Reconnaissance du problème de drogue lié à la réduction de l'utilisation du cannabis

Les chercheurs notent que bien que les symptômes de sevrage semblent être un signe de dépendance au cannabis, ils n'ont pas semblé influencer la capacité des participants à réduire l'utilisation du cannabis tout au long de la période d'étude.

Cependant, les adolescents atteints de symptômes de sevrage qui ont déclaré avoir eu un problème d'utilisation du cannabis pouvaient mieux réduire leur consommation de drogues au cours de la période de 12 mois.

Ceux qui souffraient de symptômes de sevrage qui ne reconnaissaient pas qu'ils avaient un problème de drogue présentaient une légère réduction de l'utilisation du cannabis au cours des 3 premiers mois, mais leur consommation de drogues augmentait par la suite. Ce modèle a également été observé chez les utilisateurs de cannabis qui n'avaient pas de symptômes de sevrage.

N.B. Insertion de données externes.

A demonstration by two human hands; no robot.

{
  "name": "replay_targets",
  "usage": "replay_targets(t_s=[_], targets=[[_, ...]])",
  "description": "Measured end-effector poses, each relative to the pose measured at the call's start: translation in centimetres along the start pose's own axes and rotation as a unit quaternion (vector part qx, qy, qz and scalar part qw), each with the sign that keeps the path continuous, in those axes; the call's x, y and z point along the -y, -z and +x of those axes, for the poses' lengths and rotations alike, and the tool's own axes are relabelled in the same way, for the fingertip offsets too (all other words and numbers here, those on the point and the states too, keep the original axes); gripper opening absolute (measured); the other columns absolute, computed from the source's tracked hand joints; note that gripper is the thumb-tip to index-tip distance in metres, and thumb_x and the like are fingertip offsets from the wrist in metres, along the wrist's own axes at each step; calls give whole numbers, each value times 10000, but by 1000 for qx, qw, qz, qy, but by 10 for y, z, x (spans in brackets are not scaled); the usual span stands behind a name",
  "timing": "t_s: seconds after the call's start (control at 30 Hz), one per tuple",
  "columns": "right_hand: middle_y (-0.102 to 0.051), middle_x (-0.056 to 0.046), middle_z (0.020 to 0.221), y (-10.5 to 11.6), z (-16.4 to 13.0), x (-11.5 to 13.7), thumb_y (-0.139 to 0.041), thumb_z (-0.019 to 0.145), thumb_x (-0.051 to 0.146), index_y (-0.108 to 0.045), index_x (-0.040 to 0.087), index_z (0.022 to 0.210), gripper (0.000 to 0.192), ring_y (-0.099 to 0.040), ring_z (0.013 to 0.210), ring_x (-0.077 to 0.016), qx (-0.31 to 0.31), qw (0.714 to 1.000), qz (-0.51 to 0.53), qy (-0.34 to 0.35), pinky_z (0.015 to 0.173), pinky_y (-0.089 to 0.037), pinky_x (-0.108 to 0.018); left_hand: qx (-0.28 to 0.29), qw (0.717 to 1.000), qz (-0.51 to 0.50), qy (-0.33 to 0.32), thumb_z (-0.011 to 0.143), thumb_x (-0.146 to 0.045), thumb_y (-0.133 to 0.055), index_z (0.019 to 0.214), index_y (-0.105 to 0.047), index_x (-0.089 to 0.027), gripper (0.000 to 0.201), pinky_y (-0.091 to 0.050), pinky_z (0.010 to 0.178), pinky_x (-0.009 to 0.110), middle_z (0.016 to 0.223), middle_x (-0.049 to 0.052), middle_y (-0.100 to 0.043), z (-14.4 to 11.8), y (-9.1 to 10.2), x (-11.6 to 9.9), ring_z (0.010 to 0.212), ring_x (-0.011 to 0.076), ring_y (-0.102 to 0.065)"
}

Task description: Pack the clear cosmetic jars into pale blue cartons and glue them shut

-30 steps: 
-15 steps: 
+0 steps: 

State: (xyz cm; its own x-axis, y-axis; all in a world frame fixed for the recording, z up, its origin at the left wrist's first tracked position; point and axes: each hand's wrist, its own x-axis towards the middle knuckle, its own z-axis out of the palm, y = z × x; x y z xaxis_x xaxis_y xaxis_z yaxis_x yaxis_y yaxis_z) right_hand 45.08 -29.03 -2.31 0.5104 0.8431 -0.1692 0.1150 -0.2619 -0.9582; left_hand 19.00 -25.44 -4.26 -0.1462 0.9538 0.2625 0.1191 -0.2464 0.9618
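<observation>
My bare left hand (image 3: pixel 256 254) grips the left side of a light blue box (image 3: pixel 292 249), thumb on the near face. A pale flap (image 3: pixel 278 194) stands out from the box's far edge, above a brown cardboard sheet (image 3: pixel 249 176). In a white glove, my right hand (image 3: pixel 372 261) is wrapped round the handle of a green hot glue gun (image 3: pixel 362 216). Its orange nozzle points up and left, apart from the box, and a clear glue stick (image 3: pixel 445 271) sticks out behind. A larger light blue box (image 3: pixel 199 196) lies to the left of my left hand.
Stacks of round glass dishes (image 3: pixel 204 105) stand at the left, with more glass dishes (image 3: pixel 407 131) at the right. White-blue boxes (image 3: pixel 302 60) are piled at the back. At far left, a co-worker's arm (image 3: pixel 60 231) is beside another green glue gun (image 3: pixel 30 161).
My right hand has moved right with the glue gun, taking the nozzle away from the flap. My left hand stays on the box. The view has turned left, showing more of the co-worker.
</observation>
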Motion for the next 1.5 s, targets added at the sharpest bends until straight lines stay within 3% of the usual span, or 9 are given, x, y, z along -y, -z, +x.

L'équipe estime que les individus qui ont des symptômes de sevrage mais qui ne reconnaissent pas qu'ils ont un problème de drogue peuvent ne pas associer leurs symptômes au retrait du cannabis.

«Ceux qui reconnaissent un problème d'utilisation de la substance peuvent attribuer correctement ces symptômes au retrait du cannabis, ce qui leur donne encore plus de motivation pour modifier leur comportement d'utilisation de substances», explique la coauteur de l'étude, Claire Greene, candidate au doctorat à l'École de Public de Johns Hopkins Bloomberg Santé à Baltimore, MD.

Commentant leurs résultats d'étude, Kelly dit:

L'importance de la compréhension de la dépendance, des risques et des dommages associés à l'utilisation du cannabis est un thème majeur des résultats de cette étude. Il est connu de reconnaître que ces risques réduisent la probabilité que quelqu'un commence à utiliser des drogues et une meilleure compréhension du rôle des substances dans les problèmes rencontrés par les patients pourrait les aider à réduire leur utilisation future ".

Cependant, il note que les gens aux États-Unis ont tendance à se concentrer sur la réduction des risques associés à l'utilisation du cannabis plutôt que de reconnaître sa dépendance - quelque chose qu'il croit être un problème.

"D'autres recherches sont nécessaires pour déterminer l'impact de ces attitudes changeantes du public et enquêter sur les avantages des programmes qui réduisent ces idées fausses, ce qui pourrait nous permettre de prédire si une éducation et une sensibilisation accrues pourraient aider à réduire le début et les dommages causés par les troubles de l'utilisation du cannabis."

Medical-Diag.com A récemment signalé une étude affirmant que les États qui légalisent la marijuana ont moins de décès par surdosage de médicaments sur ordonnance.